──────── Dataset extract ────────

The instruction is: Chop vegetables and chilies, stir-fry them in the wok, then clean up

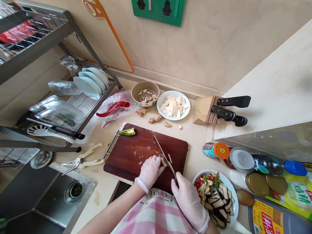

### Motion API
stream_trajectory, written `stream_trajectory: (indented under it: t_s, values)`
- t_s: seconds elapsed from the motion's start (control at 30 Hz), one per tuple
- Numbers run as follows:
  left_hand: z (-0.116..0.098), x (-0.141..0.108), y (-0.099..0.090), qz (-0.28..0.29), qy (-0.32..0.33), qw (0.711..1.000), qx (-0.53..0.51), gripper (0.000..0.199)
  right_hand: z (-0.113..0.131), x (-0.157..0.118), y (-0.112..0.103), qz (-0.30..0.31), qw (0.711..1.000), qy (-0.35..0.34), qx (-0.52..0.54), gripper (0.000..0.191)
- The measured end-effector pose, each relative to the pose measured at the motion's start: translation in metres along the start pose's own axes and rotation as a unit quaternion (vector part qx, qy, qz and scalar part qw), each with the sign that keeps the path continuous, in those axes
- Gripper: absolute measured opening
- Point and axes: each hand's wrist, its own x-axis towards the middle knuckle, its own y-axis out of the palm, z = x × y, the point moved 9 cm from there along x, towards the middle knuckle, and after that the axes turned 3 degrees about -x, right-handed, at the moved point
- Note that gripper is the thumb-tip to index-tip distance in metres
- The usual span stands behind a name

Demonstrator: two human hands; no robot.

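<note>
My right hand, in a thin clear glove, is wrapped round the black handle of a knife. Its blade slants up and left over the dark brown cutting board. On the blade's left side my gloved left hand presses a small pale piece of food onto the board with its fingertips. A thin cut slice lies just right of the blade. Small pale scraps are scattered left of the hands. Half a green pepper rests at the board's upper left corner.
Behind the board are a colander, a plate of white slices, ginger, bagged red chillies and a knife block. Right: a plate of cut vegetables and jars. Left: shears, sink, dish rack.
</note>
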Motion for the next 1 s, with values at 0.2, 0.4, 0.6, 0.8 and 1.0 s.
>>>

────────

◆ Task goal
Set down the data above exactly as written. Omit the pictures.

◆ Solution for this problem
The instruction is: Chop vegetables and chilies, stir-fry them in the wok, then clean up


### Motion API
stream_trajectory, written `stream_trajectory: (indented under it: t_s, values)`
- t_s: seconds elapsed from the motion's start (control at 30 Hz), one per tuple
- Numbers run as follows:
  left_hand: z (-0.116..0.098), x (-0.141..0.108), y (-0.099..0.090), qz (-0.28..0.29), qy (-0.32..0.33), qw (0.711..1.000), qx (-0.53..0.51), gripper (0.000..0.199)
  right_hand: z (-0.113..0.131), x (-0.157..0.118), y (-0.112..0.103), qz (-0.30..0.31), qw (0.711..1.000), qy (-0.35..0.34), qx (-0.52..0.54), gripper (0.000..0.191)
- The measured end-effector pose, each relative to the pose measured at the motion's start: translation in metres along the start pose's own axes and rotation as a unit quaternion (vector part qx, qy, qz and scalar part qw), each with the sign that keeps the path continuous, in those axes
- Gripper: absolute measured opening
- Point and axes: each hand's wrist, its own x-axis towards the middle knuckle, its own y-axis out of the palm, z = x × y, the point moved 9 cm from there along x, towards the middle knuckle, and after that the axes turned 3 degrees about -x, right-handed, at the moved point
- Note that gripper is the thumb-tip to index-tip distance in metres
- The usual span stands behind a name

Demonstrator: two human hands; no robot.

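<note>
My right hand, in a thin clear glove, is wrapped round the black handle of a knife. Its blade slants up and left over the dark brown cutting board. On the blade's left side my gloved left hand presses a small pale piece of food onto the board with its fingertips. A thin cut slice lies just right of the blade. Small pale scraps are scattered left of the hands. Half a green pepper rests at the board's upper left corner.
Behind the board are a colander, a plate of white slices, ginger, bagged red chillies and a knife block. Right: a plate of cut vegetables and jars. Left: shears, sink, dish rack.
</note>
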Motion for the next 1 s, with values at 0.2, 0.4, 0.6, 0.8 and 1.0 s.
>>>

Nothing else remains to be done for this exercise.